Because anti-boycotters offer arguments that trade in comparisons and calculations of relative guilt, they are vulnerable to the boycotters’ trump card: If you supported the boycott of South Africa and the disinvestment by universities from companies doing business in or with that country, you are obligated, by your own history, to support the boycott of Israeli academics. Hilary and Steven Rose reported in 2002 that they knew many academics “who thought that cooperating with Israeli institutions was like collaborating with the apartheid regime” (“The Choice Is to Do Nothing or Try to Bring About Change,” www.guardian.co.uk/Archive).
In response, anti-boycotters say that (1) boycotting is a “blunt instrument” that harms individuals and institutions indiscriminately; (2) it wasn’t the boycotts that brought down the South African regime; (3) the boycott against South Africa was economic and was not aimed primarily at scholars, and (4) despite the loose use of the word by boycott promoters, Israel is not an apartheid state, for it accords its Arab citizens political rights that were denied to blacks in apartheid South Africa.
But the effort to detach Israel from South Africa by claiming that the sins of the latter were much greater than the sins of the former has not been successful, in part because those who make it are trying too hard. (You can almost see the sweat on their foreheads.) The American Association of University Professors ties itself up in knots explaining that while its own history includes “support for divestiture during the anti-apartheid campaigns in South Africa,” it nevertheless opposes this boycott.

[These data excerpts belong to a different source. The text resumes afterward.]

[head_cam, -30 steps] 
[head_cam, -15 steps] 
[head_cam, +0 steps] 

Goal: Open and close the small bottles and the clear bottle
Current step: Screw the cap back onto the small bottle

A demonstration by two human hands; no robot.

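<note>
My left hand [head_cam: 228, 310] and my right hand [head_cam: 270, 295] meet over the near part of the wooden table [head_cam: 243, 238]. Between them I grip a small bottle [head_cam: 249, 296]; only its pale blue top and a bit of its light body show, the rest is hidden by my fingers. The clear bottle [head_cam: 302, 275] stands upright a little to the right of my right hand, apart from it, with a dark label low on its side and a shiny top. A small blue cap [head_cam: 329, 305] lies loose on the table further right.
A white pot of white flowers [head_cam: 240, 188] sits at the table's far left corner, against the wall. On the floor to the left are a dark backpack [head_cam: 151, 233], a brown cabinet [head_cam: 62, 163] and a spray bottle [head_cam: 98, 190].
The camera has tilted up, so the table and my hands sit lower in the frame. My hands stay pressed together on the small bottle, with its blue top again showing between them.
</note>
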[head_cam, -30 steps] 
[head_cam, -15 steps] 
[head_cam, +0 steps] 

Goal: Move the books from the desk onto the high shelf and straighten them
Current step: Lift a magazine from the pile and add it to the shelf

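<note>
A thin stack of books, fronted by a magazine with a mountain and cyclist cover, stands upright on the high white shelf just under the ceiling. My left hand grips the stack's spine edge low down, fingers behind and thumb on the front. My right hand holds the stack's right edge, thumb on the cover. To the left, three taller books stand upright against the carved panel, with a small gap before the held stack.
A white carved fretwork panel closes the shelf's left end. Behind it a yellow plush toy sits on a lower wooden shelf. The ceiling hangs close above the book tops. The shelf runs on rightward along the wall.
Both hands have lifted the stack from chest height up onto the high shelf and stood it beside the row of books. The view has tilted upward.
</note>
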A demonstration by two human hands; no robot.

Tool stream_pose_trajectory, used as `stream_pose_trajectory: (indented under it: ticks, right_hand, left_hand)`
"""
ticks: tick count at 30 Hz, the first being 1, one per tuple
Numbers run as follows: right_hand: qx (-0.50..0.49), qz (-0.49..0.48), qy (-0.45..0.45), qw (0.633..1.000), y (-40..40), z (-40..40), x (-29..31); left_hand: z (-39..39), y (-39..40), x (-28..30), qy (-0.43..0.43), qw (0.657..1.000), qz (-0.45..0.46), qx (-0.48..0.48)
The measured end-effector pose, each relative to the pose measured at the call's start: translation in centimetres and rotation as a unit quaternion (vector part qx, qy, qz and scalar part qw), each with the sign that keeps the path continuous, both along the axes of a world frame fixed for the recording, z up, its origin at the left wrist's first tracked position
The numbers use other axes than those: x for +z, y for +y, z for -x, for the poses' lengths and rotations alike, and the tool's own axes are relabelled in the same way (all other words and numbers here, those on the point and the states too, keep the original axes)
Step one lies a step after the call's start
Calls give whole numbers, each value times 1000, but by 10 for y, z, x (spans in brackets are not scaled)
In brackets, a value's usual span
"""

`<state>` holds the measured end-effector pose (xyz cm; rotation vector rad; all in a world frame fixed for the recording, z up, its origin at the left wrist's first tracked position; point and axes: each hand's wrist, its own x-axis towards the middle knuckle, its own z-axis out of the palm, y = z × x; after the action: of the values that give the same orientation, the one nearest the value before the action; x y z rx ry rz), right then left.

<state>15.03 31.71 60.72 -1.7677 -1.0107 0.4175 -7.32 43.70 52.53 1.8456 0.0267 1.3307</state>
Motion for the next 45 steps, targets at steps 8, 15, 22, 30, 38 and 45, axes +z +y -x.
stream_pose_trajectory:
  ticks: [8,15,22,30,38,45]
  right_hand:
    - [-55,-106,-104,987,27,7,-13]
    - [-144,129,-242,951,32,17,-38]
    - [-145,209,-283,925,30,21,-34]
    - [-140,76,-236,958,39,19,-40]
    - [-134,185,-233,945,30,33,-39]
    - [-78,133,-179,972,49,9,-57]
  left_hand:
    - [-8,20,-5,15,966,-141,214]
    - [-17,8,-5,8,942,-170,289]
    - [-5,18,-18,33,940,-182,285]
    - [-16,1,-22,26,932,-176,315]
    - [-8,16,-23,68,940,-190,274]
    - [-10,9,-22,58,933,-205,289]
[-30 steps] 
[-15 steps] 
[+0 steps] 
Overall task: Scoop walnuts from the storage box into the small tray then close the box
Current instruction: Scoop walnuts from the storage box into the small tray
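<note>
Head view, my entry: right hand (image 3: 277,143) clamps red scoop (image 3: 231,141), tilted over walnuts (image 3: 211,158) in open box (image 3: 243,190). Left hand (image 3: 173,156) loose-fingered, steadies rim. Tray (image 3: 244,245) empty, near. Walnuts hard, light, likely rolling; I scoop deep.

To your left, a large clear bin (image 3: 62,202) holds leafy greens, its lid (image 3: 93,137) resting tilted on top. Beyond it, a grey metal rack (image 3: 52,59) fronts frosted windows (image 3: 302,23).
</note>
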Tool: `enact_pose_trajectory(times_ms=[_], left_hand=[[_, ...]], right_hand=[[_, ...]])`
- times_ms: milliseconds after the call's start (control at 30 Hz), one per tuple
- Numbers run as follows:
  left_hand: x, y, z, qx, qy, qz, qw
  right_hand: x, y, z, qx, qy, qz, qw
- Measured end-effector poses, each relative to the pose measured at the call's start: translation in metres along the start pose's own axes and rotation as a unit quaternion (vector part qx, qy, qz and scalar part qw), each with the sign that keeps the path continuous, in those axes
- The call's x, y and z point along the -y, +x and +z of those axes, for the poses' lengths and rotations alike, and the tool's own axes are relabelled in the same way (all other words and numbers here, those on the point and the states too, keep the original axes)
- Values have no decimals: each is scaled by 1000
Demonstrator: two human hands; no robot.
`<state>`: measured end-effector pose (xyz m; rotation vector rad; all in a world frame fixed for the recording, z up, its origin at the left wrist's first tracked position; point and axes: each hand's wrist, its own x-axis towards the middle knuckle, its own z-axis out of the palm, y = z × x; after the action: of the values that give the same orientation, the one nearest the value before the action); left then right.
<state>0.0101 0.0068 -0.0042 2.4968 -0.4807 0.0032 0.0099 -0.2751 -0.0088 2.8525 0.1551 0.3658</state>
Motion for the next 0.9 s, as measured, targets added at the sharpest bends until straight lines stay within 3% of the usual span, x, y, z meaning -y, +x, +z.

The rationale seems to be that South Africa was a special, one time case — “South Africa is the only instance in which the organization endorsed some form of boycott” — but that is hardly going to satisfy those who are prosecuting the “if-you-protested-injustice-then–you-should-protest-it-now” argument.
The better course would be for the AAUP and other boycott opponents to accept the equivalence of the two situations, and repudiate what they did in the past. Not “what we did then is different from what we decline to do now,” but “we won’t boycott now and we were wrong to boycott then.”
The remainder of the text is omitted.